それから小さく息をついて、意を決したように顔をあげた。
「せんせ、好きです。
半年前からずっと好きでした」
それから、なんの脈絡もなくいきなり告白された。
「………は?」
聞き返しても、アンジェリーは笑うだけ。
いや、男同士とかはさておきだ。
今までこの学校で何人か生徒や教師から告白もされた。
でもこいつは他に好きなやつがいるんだろ?
いや、大切なやつって言うだけで好きなやつとは言ってないか。
そもそも、何に戸惑ってるって。
今までどんな告白をされても、一度も感情を揺らされたこともないのに、まだ知り合って数日のこいつの告白にひどく胸を締め付けられてること。
「困らせてごめんね。
せんせーの気持ちはわかってるし、言いたかっただけだからー」
いつまでも言葉を出さないでいると、アンジェリーが笑顔を取り繕って、離れようとした。
「………気持ちは、嬉しい。
でも悪いけど生徒をそういう対象で見れない。
あとお前恋人いるんだろ。大切にしてやれよ」
アンジェリーの仕草ひとつひとつに、一々反応する自分に言い聞かせるようにそう言うと、アンジェリーは悲しそうに笑うだけだった。
「恋人なんかいないよ。オレは半年前からずっと千さんに片想いしてた。
……困らせてごめんね。伝えたかっただけだから」
小さく会釈をして足早に保健室から出ていくアンジェリーをなぜか無性に引き留めたいと思いながら何もせず見送ることしか出来なかった。
どうしたんだ、俺。
恋人がいたくせに、嘘ついて告白してくるようなやつだぞ。
そう言う奴が一番嫌いなはずだ。
そう思うのに、いつまでもアンジェリーの悲しそうな笑顔がいつまでも頭にこびりついてモヤモヤしたまま放課後になった。

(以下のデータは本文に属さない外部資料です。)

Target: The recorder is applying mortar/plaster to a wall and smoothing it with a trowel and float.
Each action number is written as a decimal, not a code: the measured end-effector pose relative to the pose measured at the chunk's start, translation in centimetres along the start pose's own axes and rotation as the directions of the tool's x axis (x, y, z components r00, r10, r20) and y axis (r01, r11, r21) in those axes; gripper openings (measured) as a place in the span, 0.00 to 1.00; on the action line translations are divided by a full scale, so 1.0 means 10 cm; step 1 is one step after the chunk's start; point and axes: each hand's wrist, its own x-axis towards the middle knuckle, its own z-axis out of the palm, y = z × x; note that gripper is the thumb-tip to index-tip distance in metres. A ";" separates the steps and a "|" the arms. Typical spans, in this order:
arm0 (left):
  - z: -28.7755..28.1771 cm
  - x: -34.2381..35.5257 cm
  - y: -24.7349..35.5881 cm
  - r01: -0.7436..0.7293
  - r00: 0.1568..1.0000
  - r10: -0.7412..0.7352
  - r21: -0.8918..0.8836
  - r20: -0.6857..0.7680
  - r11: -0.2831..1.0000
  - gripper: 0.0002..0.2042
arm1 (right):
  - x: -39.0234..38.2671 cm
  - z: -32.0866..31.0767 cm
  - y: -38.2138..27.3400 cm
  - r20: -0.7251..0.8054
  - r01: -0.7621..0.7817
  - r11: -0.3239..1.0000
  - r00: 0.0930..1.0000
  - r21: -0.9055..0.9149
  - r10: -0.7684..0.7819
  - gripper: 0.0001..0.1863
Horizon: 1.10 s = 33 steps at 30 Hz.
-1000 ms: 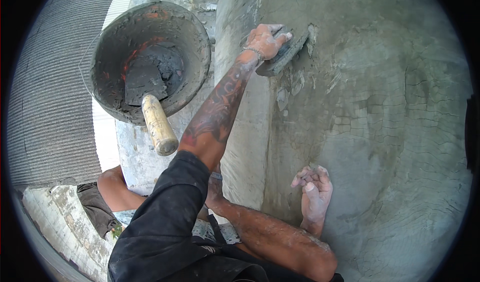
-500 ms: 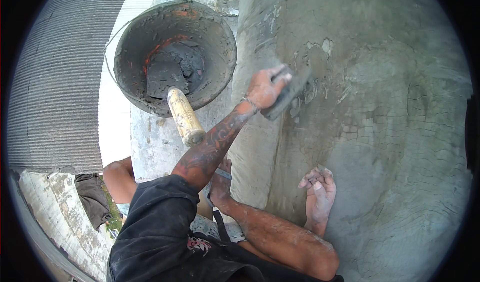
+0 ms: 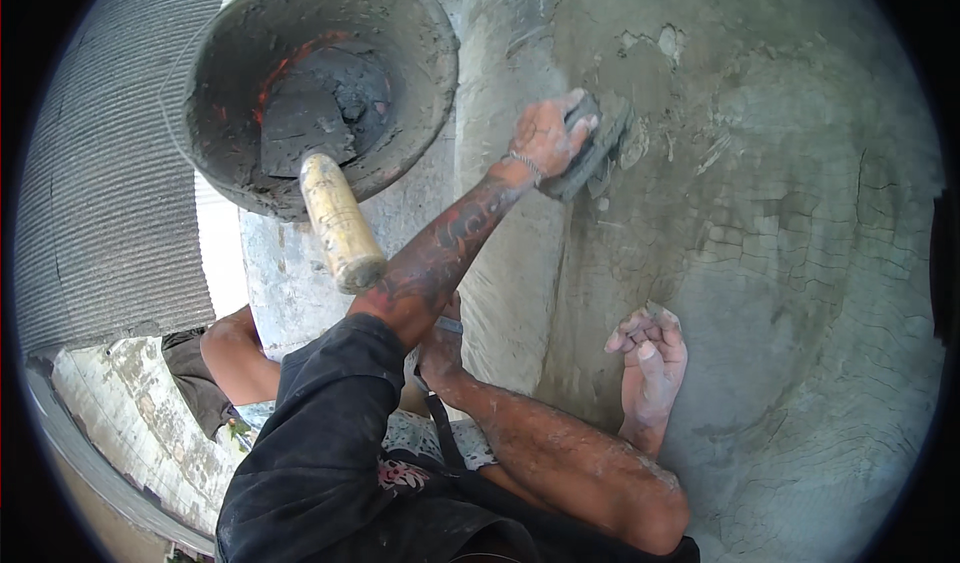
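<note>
My left hand (image 3: 548, 135), on a tattooed forearm with a bracelet at the wrist, grips a dark, mortar-smeared plastering float (image 3: 592, 151). The float lies against the wet grey cement surface (image 3: 760, 263), beside a rounded edge. Farther down on the right, my right hand (image 3: 652, 368) rests palm up by the cement, behind my bent knee. Its fingers are loosely curled and dusted with cement, and no tool shows in it. Left of the float, a bucket (image 3: 425, 128) caked with mortar holds a trowel, whose wooden handle (image 3: 342, 228) sticks out over the rim.
A grey corrugated roof (image 3: 120, 183) spreads along the left. The bucket stands on a pale ledge (image 3: 290, 298). My leg (image 3: 570, 463) bends across the lower middle, its foot by the ledge. Cracks and rough patches mark the cement. Dark cloth (image 3: 195, 378) lies at lower left.
The view has shifted, so the bucket sits farther left and higher. My left hand and the float have moved slightly up and right in the picture. My right hand keeps its curled pose.
</note>
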 end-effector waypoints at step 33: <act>-0.12 0.88 0.32 0.161 0.977 -0.160 -0.006 -0.141 0.987 0.25 | -0.13 -0.02 0.02 -0.043 -0.094 0.995 0.995 -0.040 0.092 0.21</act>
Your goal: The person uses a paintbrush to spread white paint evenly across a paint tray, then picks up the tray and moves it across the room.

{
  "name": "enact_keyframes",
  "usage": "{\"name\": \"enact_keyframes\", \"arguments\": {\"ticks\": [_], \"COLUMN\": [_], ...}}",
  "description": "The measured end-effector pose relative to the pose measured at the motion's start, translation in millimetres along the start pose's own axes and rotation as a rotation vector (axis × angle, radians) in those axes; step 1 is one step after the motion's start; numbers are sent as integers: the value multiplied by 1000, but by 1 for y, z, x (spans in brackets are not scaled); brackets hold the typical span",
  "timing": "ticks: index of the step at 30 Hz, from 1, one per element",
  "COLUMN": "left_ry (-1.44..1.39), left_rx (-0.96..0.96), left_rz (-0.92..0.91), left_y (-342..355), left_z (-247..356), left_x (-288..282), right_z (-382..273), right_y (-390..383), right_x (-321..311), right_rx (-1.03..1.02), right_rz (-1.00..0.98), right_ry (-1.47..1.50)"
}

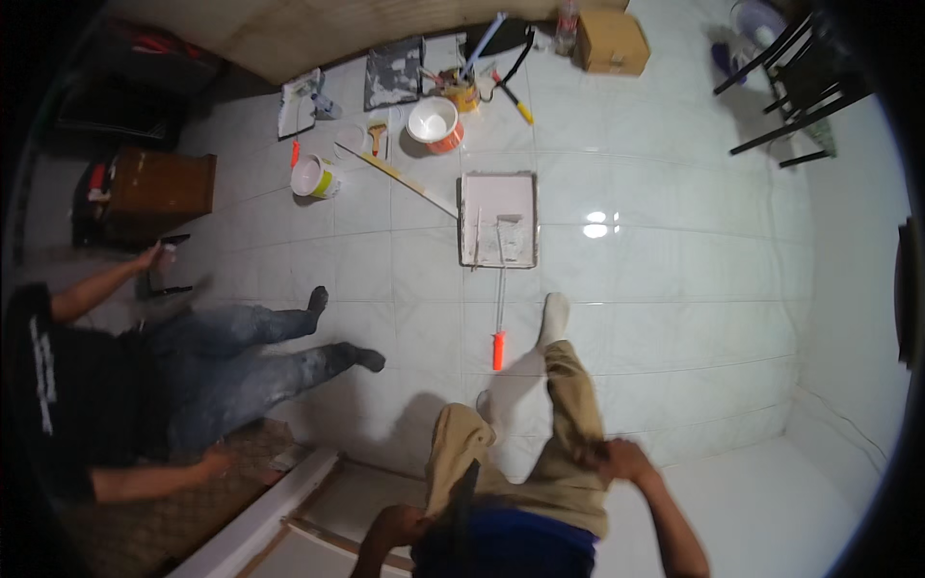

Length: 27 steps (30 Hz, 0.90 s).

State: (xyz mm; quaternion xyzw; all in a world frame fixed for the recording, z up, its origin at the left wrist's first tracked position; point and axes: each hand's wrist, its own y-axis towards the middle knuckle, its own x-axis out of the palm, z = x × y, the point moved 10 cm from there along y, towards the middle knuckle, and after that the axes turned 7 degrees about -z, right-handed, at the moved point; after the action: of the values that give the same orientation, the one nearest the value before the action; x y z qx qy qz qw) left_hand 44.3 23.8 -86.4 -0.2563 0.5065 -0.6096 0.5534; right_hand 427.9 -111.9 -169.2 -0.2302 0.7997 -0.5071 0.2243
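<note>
The head view showed, at far left, a co-worker in a black short-sleeved shirt (96,385), legs stretched toward the middle. A brown wooden box-shaped cabinet (164,185) stood above, upper left, then a round white bucket with a green-banded side (313,179) and a flat paintbrush with a wooden handle (377,138). At lower centre, the person's left hand (400,525) was against the tan cloth trousers (570,400) near the hip; whether its fingers were closed could not be told. A round white-and-orange bucket (446,141) stood at upper centre. Below it, a rectangular paint tray (498,196) lay on the white tiled floor (665,328), and a long-handled paint roller with an orange grip (498,350) rested its head inside. Right of centre, the right hand (624,460), well apart from the left, touched the trousers near the knee, its grip too blurred to tell. A brown cardboard box (614,43) sat at upper right, left of a dark-framed chair (800,91).
</note>
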Motion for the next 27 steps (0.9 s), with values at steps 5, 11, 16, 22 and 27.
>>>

仕事ももうすべて終わらせていたから、さっさと帰宅してソファに腰をおろした。
家に帰ってきた日からずっと違和感がある。
この家、こんなに広かったか?
なんとも言えない虚無感に、苛立ちが加わり、タバコに火をつけた。
ぼーっとタバコを吸ってると、ピコンと携帯がなる。
画面を見ると、登録もされてない番号からの電話だった。
「………はい、もしもし」
「あ、千?この間の話なんだけど。今夜会える?」
とりあえず出てみると、いきなり名乗りもせず話始めた女の声に誰だ?と考える。
この半年間で知り合ったやつなんだろうか。
「すみませんが、どちら様ですか?」
「はぁ?まだ登録してなかったの?玲子よ」
玲子?
昔から定期的に会う女の一人だ。
独占欲もないし、お互い割りきってるから気が楽だったけど、ある日突然結婚も考えてちゃんと付き合おうと言われ切ったと思っていた。
これで半年間の記憶がないと素直に話してあることないこと吹き込まれたらたまったもんじゃない。
「あー、玲子か。久しぶり。
この間の話ってどの話だよ?」
探るように言うと、玲子は呆れたようにため息をついた。
「あなたがイギリスの法律の話がしたいって言ったんじゃない。
冬にイギリスに行くんでしょう?」
「はっ?」
イギリス?法律?
そういえば、玲子は俺が関係をたったあと、イギリスで有名な弁護士の事務所で働くことになったとメールが来ていた気がする。
考えが追い付かない俺に玲子はさらに言葉を続けた。
「癪だけど、この間の彼女さんのことでしょう?
あの、ちびでガリガリの外人さん」
俺に彼女?ありえねぇだろ。
そしてもっとありえないのが、ちびでガリガリの外人と言われて、アンジェリーが浮かんだこと。
とにかく、現状を把握するために玲子と一度会うことにした。